* **Records provided**:
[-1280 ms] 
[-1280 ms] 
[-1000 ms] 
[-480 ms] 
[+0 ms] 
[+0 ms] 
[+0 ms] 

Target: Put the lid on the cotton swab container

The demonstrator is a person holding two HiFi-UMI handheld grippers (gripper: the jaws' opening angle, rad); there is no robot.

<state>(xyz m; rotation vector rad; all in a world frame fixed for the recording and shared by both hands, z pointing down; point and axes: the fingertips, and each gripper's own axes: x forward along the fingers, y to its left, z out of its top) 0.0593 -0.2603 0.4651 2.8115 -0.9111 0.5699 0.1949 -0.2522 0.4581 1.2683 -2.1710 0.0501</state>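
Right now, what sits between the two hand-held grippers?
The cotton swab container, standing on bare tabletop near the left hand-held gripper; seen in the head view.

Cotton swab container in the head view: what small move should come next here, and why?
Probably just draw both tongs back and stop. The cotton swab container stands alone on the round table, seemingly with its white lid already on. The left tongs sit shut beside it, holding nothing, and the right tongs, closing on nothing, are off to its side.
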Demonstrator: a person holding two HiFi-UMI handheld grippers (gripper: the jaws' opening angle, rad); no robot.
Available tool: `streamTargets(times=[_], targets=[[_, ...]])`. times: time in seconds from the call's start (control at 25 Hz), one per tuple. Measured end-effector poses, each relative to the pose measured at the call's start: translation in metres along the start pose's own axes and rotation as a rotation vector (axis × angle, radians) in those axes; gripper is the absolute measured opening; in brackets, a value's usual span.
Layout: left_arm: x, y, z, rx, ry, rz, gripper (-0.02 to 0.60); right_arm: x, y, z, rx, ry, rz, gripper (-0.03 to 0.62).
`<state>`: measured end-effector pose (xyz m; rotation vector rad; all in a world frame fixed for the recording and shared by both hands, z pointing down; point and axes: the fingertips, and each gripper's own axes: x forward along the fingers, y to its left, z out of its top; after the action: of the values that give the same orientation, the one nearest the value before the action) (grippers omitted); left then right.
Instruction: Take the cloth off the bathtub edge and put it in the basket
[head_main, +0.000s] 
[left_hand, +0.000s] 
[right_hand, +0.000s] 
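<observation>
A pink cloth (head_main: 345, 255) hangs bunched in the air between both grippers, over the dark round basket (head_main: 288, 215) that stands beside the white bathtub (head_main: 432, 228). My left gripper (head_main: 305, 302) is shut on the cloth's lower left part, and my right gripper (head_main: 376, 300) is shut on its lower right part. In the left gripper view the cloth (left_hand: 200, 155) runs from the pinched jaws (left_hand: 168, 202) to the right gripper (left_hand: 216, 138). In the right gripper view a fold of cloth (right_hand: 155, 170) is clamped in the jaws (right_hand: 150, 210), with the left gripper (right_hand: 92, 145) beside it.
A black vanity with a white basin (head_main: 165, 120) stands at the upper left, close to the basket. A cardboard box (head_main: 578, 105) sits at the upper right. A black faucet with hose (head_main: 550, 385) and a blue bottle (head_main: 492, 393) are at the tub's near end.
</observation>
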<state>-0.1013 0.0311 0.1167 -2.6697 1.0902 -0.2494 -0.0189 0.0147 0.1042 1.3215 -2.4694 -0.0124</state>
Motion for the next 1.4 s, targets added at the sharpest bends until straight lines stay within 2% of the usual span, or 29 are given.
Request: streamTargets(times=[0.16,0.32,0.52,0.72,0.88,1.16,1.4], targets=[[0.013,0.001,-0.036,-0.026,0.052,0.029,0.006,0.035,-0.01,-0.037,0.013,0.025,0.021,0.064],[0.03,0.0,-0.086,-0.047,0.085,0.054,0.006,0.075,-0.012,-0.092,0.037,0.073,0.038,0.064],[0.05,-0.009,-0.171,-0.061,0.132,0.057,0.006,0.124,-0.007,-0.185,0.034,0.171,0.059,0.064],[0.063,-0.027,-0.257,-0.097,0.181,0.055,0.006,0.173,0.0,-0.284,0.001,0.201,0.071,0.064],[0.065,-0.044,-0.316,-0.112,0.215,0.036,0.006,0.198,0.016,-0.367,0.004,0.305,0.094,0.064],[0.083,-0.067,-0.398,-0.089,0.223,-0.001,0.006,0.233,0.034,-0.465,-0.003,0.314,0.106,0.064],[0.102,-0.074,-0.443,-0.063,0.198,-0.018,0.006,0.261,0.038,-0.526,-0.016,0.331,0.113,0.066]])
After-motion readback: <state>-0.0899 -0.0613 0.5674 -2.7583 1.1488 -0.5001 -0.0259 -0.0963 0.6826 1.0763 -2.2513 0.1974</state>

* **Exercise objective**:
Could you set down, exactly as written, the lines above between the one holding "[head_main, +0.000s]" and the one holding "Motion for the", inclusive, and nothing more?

* **Written solution**:
[head_main, +0.000s] 
[left_hand, +0.000s] 
[right_hand, +0.000s] 
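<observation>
A pink cloth (head_main: 345, 255) hangs bunched in the air between both grippers, over the dark round basket (head_main: 288, 215) that stands beside the white bathtub (head_main: 432, 228). My left gripper (head_main: 305, 302) is shut on the cloth's lower left part, and my right gripper (head_main: 376, 300) is shut on its lower right part. In the left gripper view the cloth (left_hand: 200, 155) runs from the pinched jaws (left_hand: 168, 202) to the right gripper (left_hand: 216, 138). In the right gripper view a fold of cloth (right_hand: 155, 170) is clamped in the jaws (right_hand: 150, 210), with the left gripper (right_hand: 92, 145) beside it.
A black vanity with a white basin (head_main: 165, 120) stands at the upper left, close to the basket. A cardboard box (head_main: 578, 105) sits at the upper right. A black faucet with hose (head_main: 550, 385) and a blue bottle (head_main: 492, 393) are at the tub's near end.
</observation>
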<state>-0.1013 0.0311 0.1167 -2.6697 1.0902 -0.2494 -0.0189 0.0147 0.1042 1.3215 -2.4694 -0.0124</state>
Motion for the next 1.4 s, targets added at the sharpest bends until straight lines stay within 2% of the usual span, or 29 are given.

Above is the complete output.